Task objective:
From the listing below, copy only the lines from the line that contains "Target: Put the" to the line that contains "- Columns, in", counting those two lines as part of the copy.

________________________

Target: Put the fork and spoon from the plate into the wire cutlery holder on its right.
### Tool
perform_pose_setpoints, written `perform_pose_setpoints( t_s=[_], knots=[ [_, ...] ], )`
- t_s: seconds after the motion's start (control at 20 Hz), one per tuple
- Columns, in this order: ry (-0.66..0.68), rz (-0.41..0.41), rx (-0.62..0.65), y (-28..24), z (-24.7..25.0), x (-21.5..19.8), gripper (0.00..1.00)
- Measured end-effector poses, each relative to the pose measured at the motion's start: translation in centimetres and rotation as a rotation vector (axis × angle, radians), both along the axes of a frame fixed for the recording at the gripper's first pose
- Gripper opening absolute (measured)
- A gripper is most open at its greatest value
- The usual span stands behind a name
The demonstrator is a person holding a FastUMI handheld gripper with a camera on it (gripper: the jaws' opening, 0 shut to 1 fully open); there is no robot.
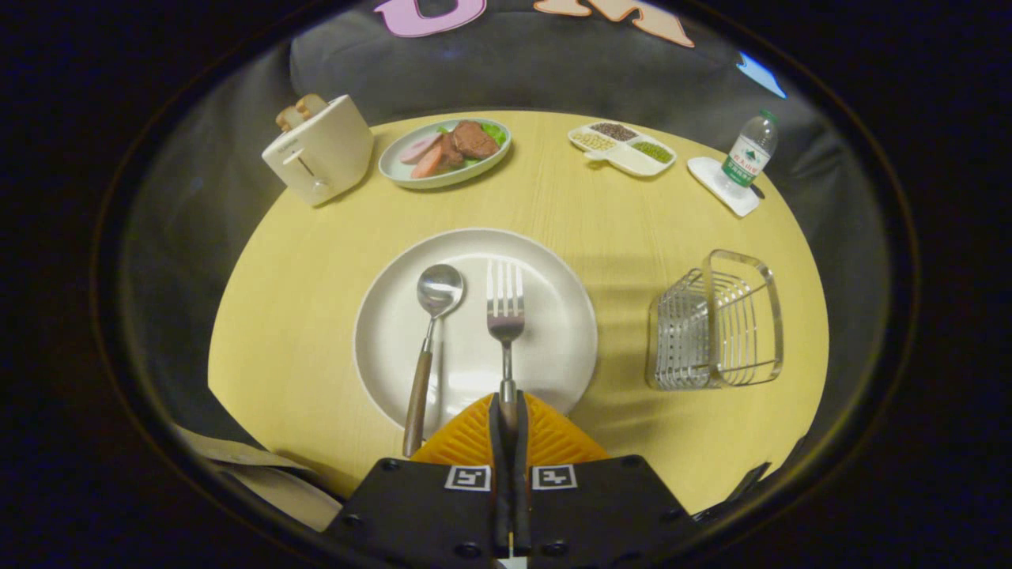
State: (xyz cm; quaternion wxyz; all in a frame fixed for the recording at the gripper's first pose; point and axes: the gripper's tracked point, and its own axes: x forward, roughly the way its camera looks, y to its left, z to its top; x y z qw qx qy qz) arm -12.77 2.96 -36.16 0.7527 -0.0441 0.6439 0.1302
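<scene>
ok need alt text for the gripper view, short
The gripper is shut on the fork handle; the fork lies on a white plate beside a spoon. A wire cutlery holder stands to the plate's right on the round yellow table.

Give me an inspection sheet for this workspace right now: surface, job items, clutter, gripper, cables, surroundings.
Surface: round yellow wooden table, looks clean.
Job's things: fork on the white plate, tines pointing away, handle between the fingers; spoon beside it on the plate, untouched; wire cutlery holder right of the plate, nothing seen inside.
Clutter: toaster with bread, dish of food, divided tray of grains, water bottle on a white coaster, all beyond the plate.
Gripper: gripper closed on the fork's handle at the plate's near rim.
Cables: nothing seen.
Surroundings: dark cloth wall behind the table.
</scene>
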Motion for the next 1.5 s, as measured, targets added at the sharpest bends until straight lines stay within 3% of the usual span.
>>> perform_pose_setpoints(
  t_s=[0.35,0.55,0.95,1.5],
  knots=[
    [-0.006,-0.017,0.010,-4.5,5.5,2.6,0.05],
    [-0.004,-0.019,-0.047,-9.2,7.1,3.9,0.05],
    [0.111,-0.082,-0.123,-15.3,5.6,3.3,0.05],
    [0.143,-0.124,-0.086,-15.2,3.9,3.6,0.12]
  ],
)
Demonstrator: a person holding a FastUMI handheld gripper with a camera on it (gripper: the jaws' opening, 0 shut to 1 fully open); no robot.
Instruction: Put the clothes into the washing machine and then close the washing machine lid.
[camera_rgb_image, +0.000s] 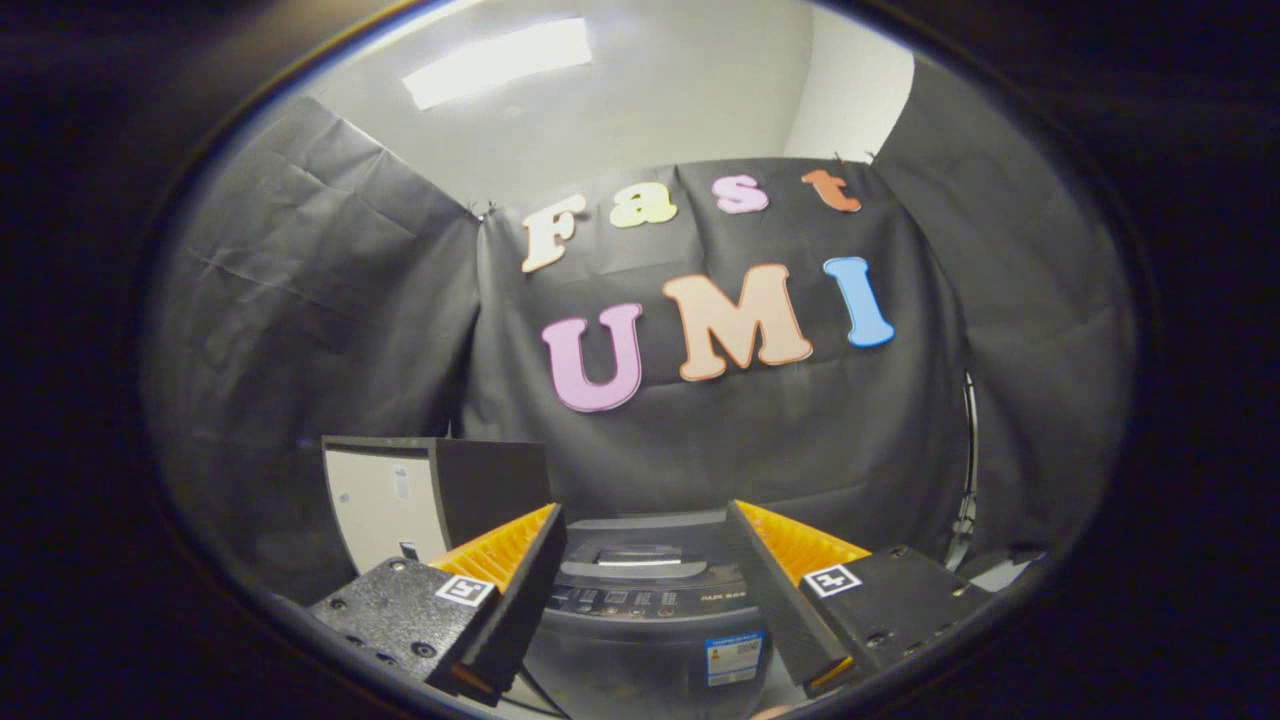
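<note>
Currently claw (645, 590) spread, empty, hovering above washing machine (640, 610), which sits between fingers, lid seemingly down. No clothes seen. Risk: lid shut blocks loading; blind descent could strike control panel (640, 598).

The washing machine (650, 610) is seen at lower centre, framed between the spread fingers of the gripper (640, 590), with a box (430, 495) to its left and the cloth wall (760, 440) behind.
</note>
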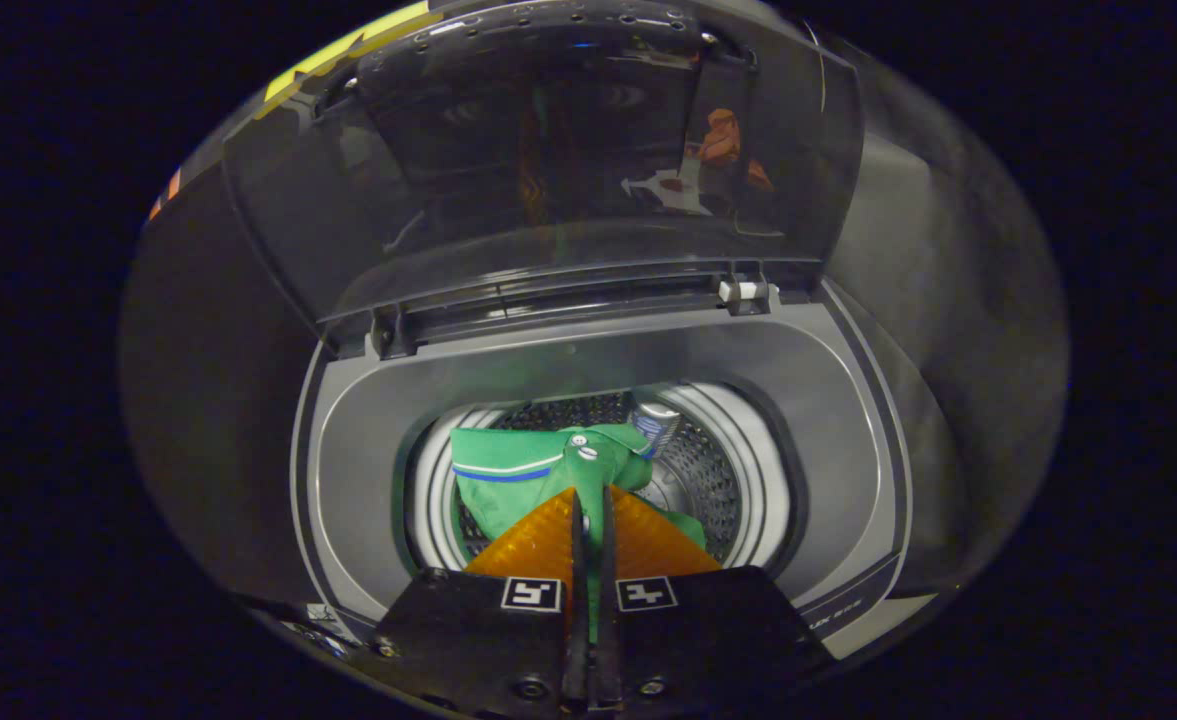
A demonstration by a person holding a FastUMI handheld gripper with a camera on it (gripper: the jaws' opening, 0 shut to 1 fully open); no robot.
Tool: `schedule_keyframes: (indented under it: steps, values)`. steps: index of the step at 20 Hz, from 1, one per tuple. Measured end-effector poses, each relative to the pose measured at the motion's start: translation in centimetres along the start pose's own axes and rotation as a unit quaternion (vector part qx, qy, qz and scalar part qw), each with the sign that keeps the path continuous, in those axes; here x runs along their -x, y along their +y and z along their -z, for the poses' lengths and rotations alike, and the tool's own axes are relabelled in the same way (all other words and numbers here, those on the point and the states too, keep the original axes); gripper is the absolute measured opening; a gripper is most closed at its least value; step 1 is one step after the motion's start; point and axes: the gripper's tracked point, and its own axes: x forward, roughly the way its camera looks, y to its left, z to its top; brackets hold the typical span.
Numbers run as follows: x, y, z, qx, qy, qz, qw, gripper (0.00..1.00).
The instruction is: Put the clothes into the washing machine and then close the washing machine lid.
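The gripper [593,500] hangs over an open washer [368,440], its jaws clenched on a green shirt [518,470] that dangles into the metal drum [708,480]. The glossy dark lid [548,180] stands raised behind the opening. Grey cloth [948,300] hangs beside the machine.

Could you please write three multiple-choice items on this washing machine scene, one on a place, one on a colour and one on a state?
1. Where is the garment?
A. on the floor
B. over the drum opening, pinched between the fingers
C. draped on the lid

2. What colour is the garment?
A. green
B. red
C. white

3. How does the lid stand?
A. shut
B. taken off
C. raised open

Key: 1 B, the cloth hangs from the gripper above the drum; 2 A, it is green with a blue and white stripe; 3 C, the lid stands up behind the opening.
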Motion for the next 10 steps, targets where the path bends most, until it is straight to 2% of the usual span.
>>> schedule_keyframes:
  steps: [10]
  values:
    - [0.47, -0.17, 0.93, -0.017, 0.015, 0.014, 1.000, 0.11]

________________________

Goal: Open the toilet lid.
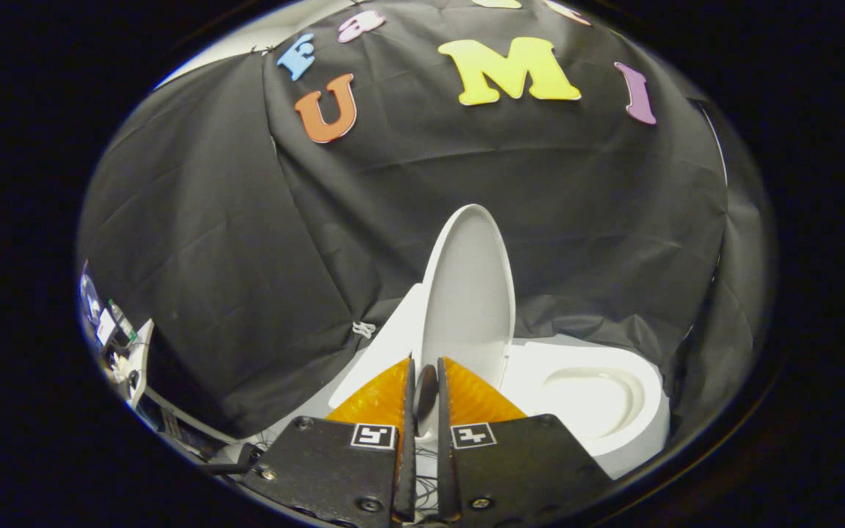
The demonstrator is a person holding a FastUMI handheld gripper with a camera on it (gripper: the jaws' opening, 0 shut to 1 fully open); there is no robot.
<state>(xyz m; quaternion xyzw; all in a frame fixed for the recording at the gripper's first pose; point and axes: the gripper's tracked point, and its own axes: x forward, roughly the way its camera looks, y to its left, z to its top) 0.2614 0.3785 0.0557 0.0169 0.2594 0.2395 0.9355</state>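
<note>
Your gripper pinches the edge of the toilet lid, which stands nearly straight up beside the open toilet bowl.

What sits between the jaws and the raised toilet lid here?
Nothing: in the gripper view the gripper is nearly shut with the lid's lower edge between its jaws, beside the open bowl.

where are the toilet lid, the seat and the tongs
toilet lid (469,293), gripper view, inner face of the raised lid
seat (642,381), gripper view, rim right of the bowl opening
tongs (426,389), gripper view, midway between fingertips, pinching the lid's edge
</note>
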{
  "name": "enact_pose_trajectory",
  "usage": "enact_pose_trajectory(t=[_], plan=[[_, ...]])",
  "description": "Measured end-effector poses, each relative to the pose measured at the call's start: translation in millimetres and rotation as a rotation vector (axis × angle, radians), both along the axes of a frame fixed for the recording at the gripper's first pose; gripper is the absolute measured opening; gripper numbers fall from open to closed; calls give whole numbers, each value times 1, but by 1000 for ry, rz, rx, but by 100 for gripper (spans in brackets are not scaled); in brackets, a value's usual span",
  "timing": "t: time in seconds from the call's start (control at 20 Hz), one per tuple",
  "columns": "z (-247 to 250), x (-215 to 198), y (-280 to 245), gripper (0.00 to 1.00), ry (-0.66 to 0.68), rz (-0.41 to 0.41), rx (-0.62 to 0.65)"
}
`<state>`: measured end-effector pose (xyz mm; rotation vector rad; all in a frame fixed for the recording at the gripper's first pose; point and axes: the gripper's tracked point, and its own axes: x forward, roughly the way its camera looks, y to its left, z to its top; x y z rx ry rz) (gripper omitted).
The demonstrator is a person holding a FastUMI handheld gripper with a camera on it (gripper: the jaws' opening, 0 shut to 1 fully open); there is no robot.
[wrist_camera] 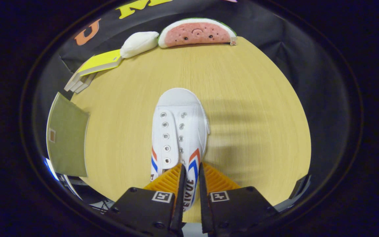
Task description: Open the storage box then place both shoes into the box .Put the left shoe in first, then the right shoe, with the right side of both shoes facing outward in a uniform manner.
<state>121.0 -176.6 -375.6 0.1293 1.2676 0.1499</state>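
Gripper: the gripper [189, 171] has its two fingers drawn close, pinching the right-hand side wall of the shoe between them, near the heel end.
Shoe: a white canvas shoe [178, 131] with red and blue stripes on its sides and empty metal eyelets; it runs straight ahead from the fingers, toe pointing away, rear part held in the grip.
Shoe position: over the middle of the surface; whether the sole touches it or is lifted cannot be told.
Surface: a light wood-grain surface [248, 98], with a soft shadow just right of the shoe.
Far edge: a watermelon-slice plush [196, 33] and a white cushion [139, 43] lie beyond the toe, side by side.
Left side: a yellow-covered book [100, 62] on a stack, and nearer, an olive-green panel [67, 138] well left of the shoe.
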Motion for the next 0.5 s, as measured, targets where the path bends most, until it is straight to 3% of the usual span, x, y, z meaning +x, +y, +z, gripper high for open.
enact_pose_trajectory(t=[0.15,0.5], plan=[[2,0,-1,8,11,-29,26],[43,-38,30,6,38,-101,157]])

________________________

Response below:
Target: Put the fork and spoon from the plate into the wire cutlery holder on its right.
### Tool
perform_pose_setpoints, written `perform_pose_setpoints( t_s=[_], knots=[ [_, ...] ], )`
- t_s: seconds after the motion's start (control at 20 Hz), one per tuple
- Columns, in this order: ry (-0.66..0.68), rz (-0.41..0.41), rx (-0.62..0.65), y (-28..24), z (-24.7..25.0), x (-21.5..19.8), gripper (0.00..1.00)

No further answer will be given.